#### INFORMATION SUPPLIED:
┄┄┄┄┄┄
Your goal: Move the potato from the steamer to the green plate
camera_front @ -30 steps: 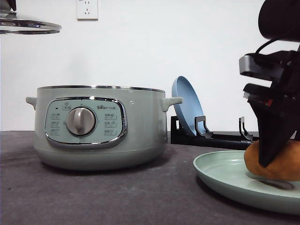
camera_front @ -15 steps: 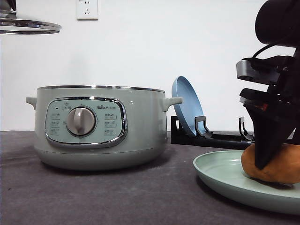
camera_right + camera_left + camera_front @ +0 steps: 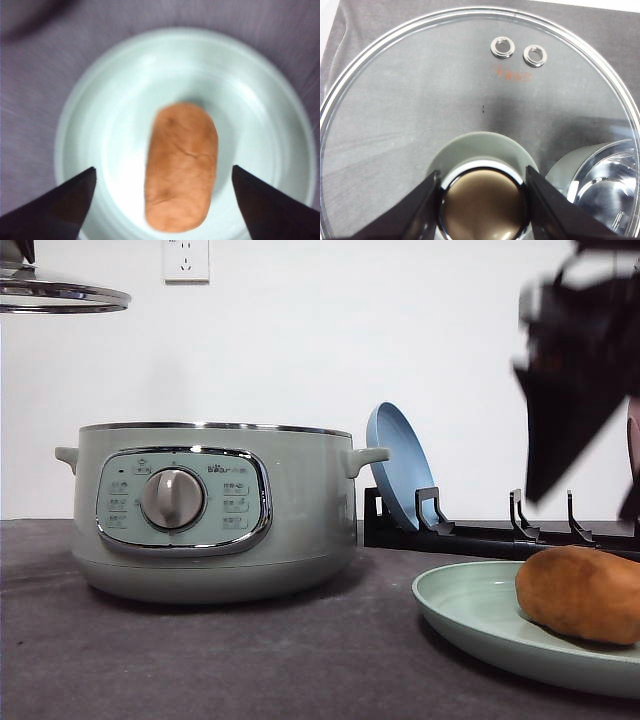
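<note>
The orange-brown potato (image 3: pixel 580 592) lies on the pale green plate (image 3: pixel 465 612) at the front right of the table. In the right wrist view the potato (image 3: pixel 181 165) rests near the middle of the plate (image 3: pixel 100 125). My right gripper (image 3: pixel 580 508) hangs open and blurred above it, touching nothing, its fingers (image 3: pixel 60 205) spread wide on both sides. The sage-green steamer (image 3: pixel 210 510) stands uncovered at centre left. My left gripper (image 3: pixel 484 205) is shut on the knob (image 3: pixel 484 200) of the glass lid (image 3: pixel 60 295), held high at the upper left.
A blue plate (image 3: pixel 398 475) leans upright in a black rack (image 3: pixel 480 535) behind the green plate and right of the steamer. The steamer's rim (image 3: pixel 600 185) shows through the lid. Dark grey cloth covers the table (image 3: pixel 250 660).
My right gripper has opened, let go of the potato and risen well above the plate. The potato has settled on the green plate. The left arm and lid have not moved.
</note>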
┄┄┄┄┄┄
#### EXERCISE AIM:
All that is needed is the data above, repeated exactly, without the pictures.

#### PROBLEM SOLUTION:
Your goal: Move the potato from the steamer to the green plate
camera_front @ -30 steps: 
camera_front @ -15 steps: 
camera_right + camera_left + camera_front @ +0 steps: 
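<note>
The orange-brown potato (image 3: pixel 580 592) lies on the pale green plate (image 3: pixel 465 612) at the front right of the table. In the right wrist view the potato (image 3: pixel 181 165) rests near the middle of the plate (image 3: pixel 100 125). My right gripper (image 3: pixel 580 508) hangs open and blurred above it, touching nothing, its fingers (image 3: pixel 60 205) spread wide on both sides. The sage-green steamer (image 3: pixel 210 510) stands uncovered at centre left. My left gripper (image 3: pixel 484 205) is shut on the knob (image 3: pixel 484 200) of the glass lid (image 3: pixel 60 295), held high at the upper left.
A blue plate (image 3: pixel 398 475) leans upright in a black rack (image 3: pixel 480 535) behind the green plate and right of the steamer. The steamer's rim (image 3: pixel 600 185) shows through the lid. Dark grey cloth covers the table (image 3: pixel 250 660).
My right gripper has opened, let go of the potato and risen well above the plate. The potato has settled on the green plate. The left arm and lid have not moved.
</note>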

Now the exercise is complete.